◆ TASK STATEMENT: Look below for the line containing "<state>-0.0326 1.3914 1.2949" and the line containing "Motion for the"; repeat exactly those two lines and all lines between them, and nothing else.

◆ DATASET SECTION:
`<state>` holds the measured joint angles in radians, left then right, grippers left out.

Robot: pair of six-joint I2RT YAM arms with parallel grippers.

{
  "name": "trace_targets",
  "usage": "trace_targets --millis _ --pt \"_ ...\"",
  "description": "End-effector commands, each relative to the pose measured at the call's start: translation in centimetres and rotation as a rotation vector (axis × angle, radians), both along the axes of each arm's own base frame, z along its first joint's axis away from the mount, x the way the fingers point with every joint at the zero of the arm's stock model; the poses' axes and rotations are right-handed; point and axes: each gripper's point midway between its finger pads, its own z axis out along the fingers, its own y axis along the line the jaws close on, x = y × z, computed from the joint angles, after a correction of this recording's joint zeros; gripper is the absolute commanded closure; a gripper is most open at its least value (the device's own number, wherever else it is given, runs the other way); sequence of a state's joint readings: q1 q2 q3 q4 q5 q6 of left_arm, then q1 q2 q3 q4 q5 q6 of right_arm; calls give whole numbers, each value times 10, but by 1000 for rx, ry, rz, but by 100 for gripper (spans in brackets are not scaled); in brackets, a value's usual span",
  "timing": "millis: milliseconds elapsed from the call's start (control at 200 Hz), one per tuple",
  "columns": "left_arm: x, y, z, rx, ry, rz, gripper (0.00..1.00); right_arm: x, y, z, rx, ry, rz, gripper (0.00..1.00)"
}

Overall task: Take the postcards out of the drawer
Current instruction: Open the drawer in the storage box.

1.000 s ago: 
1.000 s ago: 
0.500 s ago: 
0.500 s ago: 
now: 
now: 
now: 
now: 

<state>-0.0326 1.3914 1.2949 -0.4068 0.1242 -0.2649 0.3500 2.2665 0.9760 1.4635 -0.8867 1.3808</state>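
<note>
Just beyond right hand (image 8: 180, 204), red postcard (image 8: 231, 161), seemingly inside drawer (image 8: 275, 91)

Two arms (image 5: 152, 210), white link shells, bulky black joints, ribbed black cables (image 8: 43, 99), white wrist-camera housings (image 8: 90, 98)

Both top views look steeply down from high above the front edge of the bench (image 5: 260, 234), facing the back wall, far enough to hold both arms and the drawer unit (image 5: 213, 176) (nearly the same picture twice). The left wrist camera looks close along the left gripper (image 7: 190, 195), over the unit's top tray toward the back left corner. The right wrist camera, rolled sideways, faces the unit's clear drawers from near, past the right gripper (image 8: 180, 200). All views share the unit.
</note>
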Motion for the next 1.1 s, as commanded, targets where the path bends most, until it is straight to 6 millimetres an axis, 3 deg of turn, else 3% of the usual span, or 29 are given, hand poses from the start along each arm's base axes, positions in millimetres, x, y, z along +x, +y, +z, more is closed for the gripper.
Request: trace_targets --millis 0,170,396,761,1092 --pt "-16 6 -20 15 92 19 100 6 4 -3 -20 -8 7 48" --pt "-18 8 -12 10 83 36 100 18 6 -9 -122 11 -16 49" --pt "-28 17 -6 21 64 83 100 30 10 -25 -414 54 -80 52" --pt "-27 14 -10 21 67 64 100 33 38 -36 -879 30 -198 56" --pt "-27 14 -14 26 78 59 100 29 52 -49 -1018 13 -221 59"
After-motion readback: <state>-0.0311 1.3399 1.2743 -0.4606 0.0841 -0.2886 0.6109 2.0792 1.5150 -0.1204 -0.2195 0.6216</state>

◆ SOLUTION:
<state>-0.0326 1.3914 1.2949 -0.4068 0.1242 -0.2649 0.3500 2.2665 0.9760 1.4635 -0.8867 1.3808</state>
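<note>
Just beyond right hand (image 8: 180, 204), red postcard (image 8: 231, 161), seemingly inside drawer (image 8: 275, 91)

Two arms (image 5: 152, 210), white link shells, bulky black joints, ribbed black cables (image 8: 43, 99), white wrist-camera housings (image 8: 90, 98)

Both top views look steeply down from high above the front edge of the bench (image 5: 260, 234), facing the back wall, far enough to hold both arms and the drawer unit (image 5: 213, 176) (nearly the same picture twice). The left wrist camera looks close along the left gripper (image 7: 190, 195), over the unit's top tray toward the back left corner. The right wrist camera, rolled sideways, faces the unit's clear drawers from near, past the right gripper (image 8: 180, 200). All views share the unit.
</note>
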Motion for the next 1.1 s, as commanded, targets where the path bends most, until it is straight to 6 millimetres an axis, 3 deg of turn, else 3% of the usual span, or 29 are given, hand poses from the start along each arm's base axes, positions in millimetres, x, y, z along +x, +y, +z, more is closed for the gripper.

The complete answer has been given.